Posted: 09/19/2012 1:07 pm

Co-authored by Julianne Shinto.

The constant and increasing use of Nazi and Holocaust imagery and associations that have been occurring in what is passing for political discourse in the USA has to stop.

It does nothing to improve the dialogue between the parties and certainly does everything to diminish the impact and importance of this horrible experiment in mass human destruction. There are lots of words in the English language to describe someone with whom you have a disagreement about politics with. But these are ones that describe an indescribable horror, words that hurt many people today when they hear them still.

The Holocaust (Shoah or השואה) as it is known in Hebrew was a terrible, terrible part of modern human history. Before you start using casual references, or calling someone a Nazi or comparing our current situation to the Holocaust - perhaps you should think again. Perhaps even you should schedule a visit to the U.S. National Holocaust Memorial Museum or if you are lucky enough to be able to travel to Israel to Yad V'shem and see for yourself what horrors were done by the Germans not just to people of the Jewish Faith, but to Catholics, Gays, anyone of color or anyone who might have just been different.
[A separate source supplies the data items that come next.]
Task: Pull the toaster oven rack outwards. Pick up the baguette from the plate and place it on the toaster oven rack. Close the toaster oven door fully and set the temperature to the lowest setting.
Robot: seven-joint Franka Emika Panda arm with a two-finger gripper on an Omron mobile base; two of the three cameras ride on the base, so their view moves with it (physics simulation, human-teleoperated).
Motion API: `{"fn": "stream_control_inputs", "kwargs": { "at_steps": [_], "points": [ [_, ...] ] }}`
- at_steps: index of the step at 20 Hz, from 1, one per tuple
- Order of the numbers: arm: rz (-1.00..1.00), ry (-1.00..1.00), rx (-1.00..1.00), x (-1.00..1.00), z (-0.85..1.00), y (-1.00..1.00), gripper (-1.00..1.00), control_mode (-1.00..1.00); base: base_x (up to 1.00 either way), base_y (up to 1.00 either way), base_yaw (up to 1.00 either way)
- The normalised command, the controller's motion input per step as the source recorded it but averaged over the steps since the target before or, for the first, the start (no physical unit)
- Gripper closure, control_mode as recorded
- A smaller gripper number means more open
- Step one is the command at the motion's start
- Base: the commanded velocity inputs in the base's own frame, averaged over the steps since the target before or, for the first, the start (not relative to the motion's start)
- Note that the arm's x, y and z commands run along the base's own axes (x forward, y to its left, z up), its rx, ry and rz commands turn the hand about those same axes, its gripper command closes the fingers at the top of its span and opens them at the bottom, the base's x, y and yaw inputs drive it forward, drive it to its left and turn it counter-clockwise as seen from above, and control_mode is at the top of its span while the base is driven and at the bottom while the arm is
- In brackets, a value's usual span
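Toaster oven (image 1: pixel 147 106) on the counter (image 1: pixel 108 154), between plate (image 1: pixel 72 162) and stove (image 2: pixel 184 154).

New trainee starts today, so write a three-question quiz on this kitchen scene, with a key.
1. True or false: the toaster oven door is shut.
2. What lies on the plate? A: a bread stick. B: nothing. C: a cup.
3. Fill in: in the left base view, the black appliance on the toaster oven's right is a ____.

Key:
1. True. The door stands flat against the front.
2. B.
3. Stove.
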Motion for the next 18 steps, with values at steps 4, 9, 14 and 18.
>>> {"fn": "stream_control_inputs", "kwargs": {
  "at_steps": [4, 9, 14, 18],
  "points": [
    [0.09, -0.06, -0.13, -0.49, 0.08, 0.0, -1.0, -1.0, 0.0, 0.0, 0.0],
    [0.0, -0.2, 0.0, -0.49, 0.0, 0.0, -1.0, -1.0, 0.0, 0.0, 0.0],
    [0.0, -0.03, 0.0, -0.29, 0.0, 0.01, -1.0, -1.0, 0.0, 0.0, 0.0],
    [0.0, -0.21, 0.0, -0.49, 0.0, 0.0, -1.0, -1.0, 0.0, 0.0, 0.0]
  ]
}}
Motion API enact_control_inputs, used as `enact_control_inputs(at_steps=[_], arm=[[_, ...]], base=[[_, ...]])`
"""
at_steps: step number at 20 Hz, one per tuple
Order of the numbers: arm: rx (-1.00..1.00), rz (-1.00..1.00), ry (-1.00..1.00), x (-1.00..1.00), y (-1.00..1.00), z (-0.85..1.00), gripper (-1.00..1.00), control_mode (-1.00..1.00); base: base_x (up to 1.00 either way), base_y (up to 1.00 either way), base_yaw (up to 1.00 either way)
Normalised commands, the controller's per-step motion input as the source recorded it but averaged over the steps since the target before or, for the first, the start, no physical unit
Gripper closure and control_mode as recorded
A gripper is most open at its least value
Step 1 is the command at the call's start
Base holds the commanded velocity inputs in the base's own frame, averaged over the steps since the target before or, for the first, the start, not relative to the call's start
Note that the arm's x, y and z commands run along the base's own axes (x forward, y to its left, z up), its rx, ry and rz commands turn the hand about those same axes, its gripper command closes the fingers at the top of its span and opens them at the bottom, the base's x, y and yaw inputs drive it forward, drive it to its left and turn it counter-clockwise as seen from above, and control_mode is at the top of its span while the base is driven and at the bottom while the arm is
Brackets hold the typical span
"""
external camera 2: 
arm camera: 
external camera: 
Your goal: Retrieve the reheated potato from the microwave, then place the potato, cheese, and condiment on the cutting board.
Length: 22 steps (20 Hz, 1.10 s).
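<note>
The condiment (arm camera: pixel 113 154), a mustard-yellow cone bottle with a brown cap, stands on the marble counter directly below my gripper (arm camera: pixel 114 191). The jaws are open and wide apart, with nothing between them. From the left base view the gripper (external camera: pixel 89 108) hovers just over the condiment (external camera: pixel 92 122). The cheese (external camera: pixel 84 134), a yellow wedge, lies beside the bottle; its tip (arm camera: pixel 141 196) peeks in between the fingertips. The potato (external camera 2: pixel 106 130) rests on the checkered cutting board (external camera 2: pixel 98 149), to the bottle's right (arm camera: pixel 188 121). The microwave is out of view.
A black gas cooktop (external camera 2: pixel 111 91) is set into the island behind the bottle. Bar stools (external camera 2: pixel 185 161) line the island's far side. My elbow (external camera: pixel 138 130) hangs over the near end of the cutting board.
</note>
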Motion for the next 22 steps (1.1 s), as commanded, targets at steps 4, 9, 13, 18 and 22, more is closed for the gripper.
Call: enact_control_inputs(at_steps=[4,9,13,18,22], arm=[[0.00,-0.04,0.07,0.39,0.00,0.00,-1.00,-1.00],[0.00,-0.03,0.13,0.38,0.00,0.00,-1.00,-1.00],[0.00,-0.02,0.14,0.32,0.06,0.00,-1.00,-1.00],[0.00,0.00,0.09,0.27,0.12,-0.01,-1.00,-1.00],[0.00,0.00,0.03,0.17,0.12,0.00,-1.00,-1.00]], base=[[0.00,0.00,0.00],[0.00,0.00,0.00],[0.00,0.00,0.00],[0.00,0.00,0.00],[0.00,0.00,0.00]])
In campaign years, the rhetoric is often hot, unflattering and downright mean. That is to be expected, and is allowable in the United States due to our long recognition of freedom of speech as recognized by both the U.S. Constitution and the Bill of Rights and Amendments. (First Amendment).

But how far does this go? Are you free when you are associating someone running for office; ie, serving their country; with history's largest organized mass murder? How does this possibly help move your message forward? Does freedom get imbued by how angry you make people? Or does this cause more resentment, more political dislocation and thusly also cause people to lose interest in the political system? Perhaps that is the idea; at least for some who actively use this line of thinking and phraseology; the more they incense others, the more the others stop being part of the debate?

The United States right now is both going through another Presidential Campaign cycle and simultaneously seeing an explosion in word association and imagery with the Holocaust and the Nazis. The internet and social media just make this more immediate and in your face. We have, since world war II seen this type of language used. But the instant and global nature of social media driven communications now brings it home in ways it never did before. Where before it was isolated incidents in small towns or big cities; now that same message can reach thousands or even millions instantly. Gov 2.0 and other transparency initiatives only help to bring to light such nasty comments as well, though inadvertently.

But a basic question needs to be asked: How does this possibly help any candidate for office of any party when their supporters reach to such lows? Is this not evidence of a further decline in political discourse and a continued split amongst our people? How does horrific imagery and nasty language improve the debt situation or increase jobs for those out of work or fix our foreign policy issues? How?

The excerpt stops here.